Por que realizar exercícios de afundamento (SINKEX)?

Muitos podem questionar a necessidade de afundar navios, mas para a estratégia militar, o SINKEX é vital. Ele permite validar a cadeia completa de combate, que inclui:

  1. Localização e Classificação: Identificar o alvo com precisão no vasto oceano.
  2. Compartilhamento de Dados: Troca de informações em tempo real entre países aliados.
  3. Coordenação Tática: Alinhamento entre forças aéreas, terrestres e submarinas.
  4. Avaliação de Danos: Analisar como diferentes armas penetram em diferentes tipos de blindagem.

O Legado dos Navios

O cruzador USS Mobile Bay serviu por 36 anos, atuando em conflitos cruciais como as Guerras do Golfo e missões humanitárias. Já o USS Peleliu dedicou 35 anos ao serviço, sendo peça-chave na Operação Enduring Freedom no Afeganistão.

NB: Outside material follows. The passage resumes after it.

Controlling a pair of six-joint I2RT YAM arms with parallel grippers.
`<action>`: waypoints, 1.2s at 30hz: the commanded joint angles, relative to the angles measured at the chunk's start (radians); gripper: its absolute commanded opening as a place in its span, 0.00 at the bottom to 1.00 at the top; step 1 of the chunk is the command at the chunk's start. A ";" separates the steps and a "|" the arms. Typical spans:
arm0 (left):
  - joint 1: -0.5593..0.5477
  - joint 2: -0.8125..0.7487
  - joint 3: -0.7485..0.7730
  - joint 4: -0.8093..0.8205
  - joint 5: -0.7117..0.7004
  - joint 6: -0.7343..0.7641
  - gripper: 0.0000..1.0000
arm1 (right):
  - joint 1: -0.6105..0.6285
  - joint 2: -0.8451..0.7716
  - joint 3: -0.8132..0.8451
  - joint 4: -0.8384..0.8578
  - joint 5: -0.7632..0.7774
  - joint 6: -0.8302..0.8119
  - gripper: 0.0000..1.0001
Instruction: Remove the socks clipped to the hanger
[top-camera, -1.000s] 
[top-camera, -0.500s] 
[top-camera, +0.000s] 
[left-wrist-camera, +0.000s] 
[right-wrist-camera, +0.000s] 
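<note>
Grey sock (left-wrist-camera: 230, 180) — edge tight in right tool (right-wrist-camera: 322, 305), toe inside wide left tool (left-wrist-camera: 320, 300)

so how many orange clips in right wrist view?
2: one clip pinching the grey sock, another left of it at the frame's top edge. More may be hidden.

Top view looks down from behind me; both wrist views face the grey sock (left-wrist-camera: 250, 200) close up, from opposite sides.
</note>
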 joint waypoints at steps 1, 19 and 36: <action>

O encerramento de suas trajetórias ocorreu de forma controlada e sustentável. A Marinha dos EUA assegurou que todas as substâncias poluentes fossem removidas e que a área estivesse livre de vida marinha vulnerável antes do início dos disparos, seguindo rigorosas normas ambientais.

O RIMPAC 2026 reafirma que, no teatro de operações moderno, a vitória não pertence a quem tem o maior navio, mas a quem possui a melhor coordenação e a tecnologia mais integrada.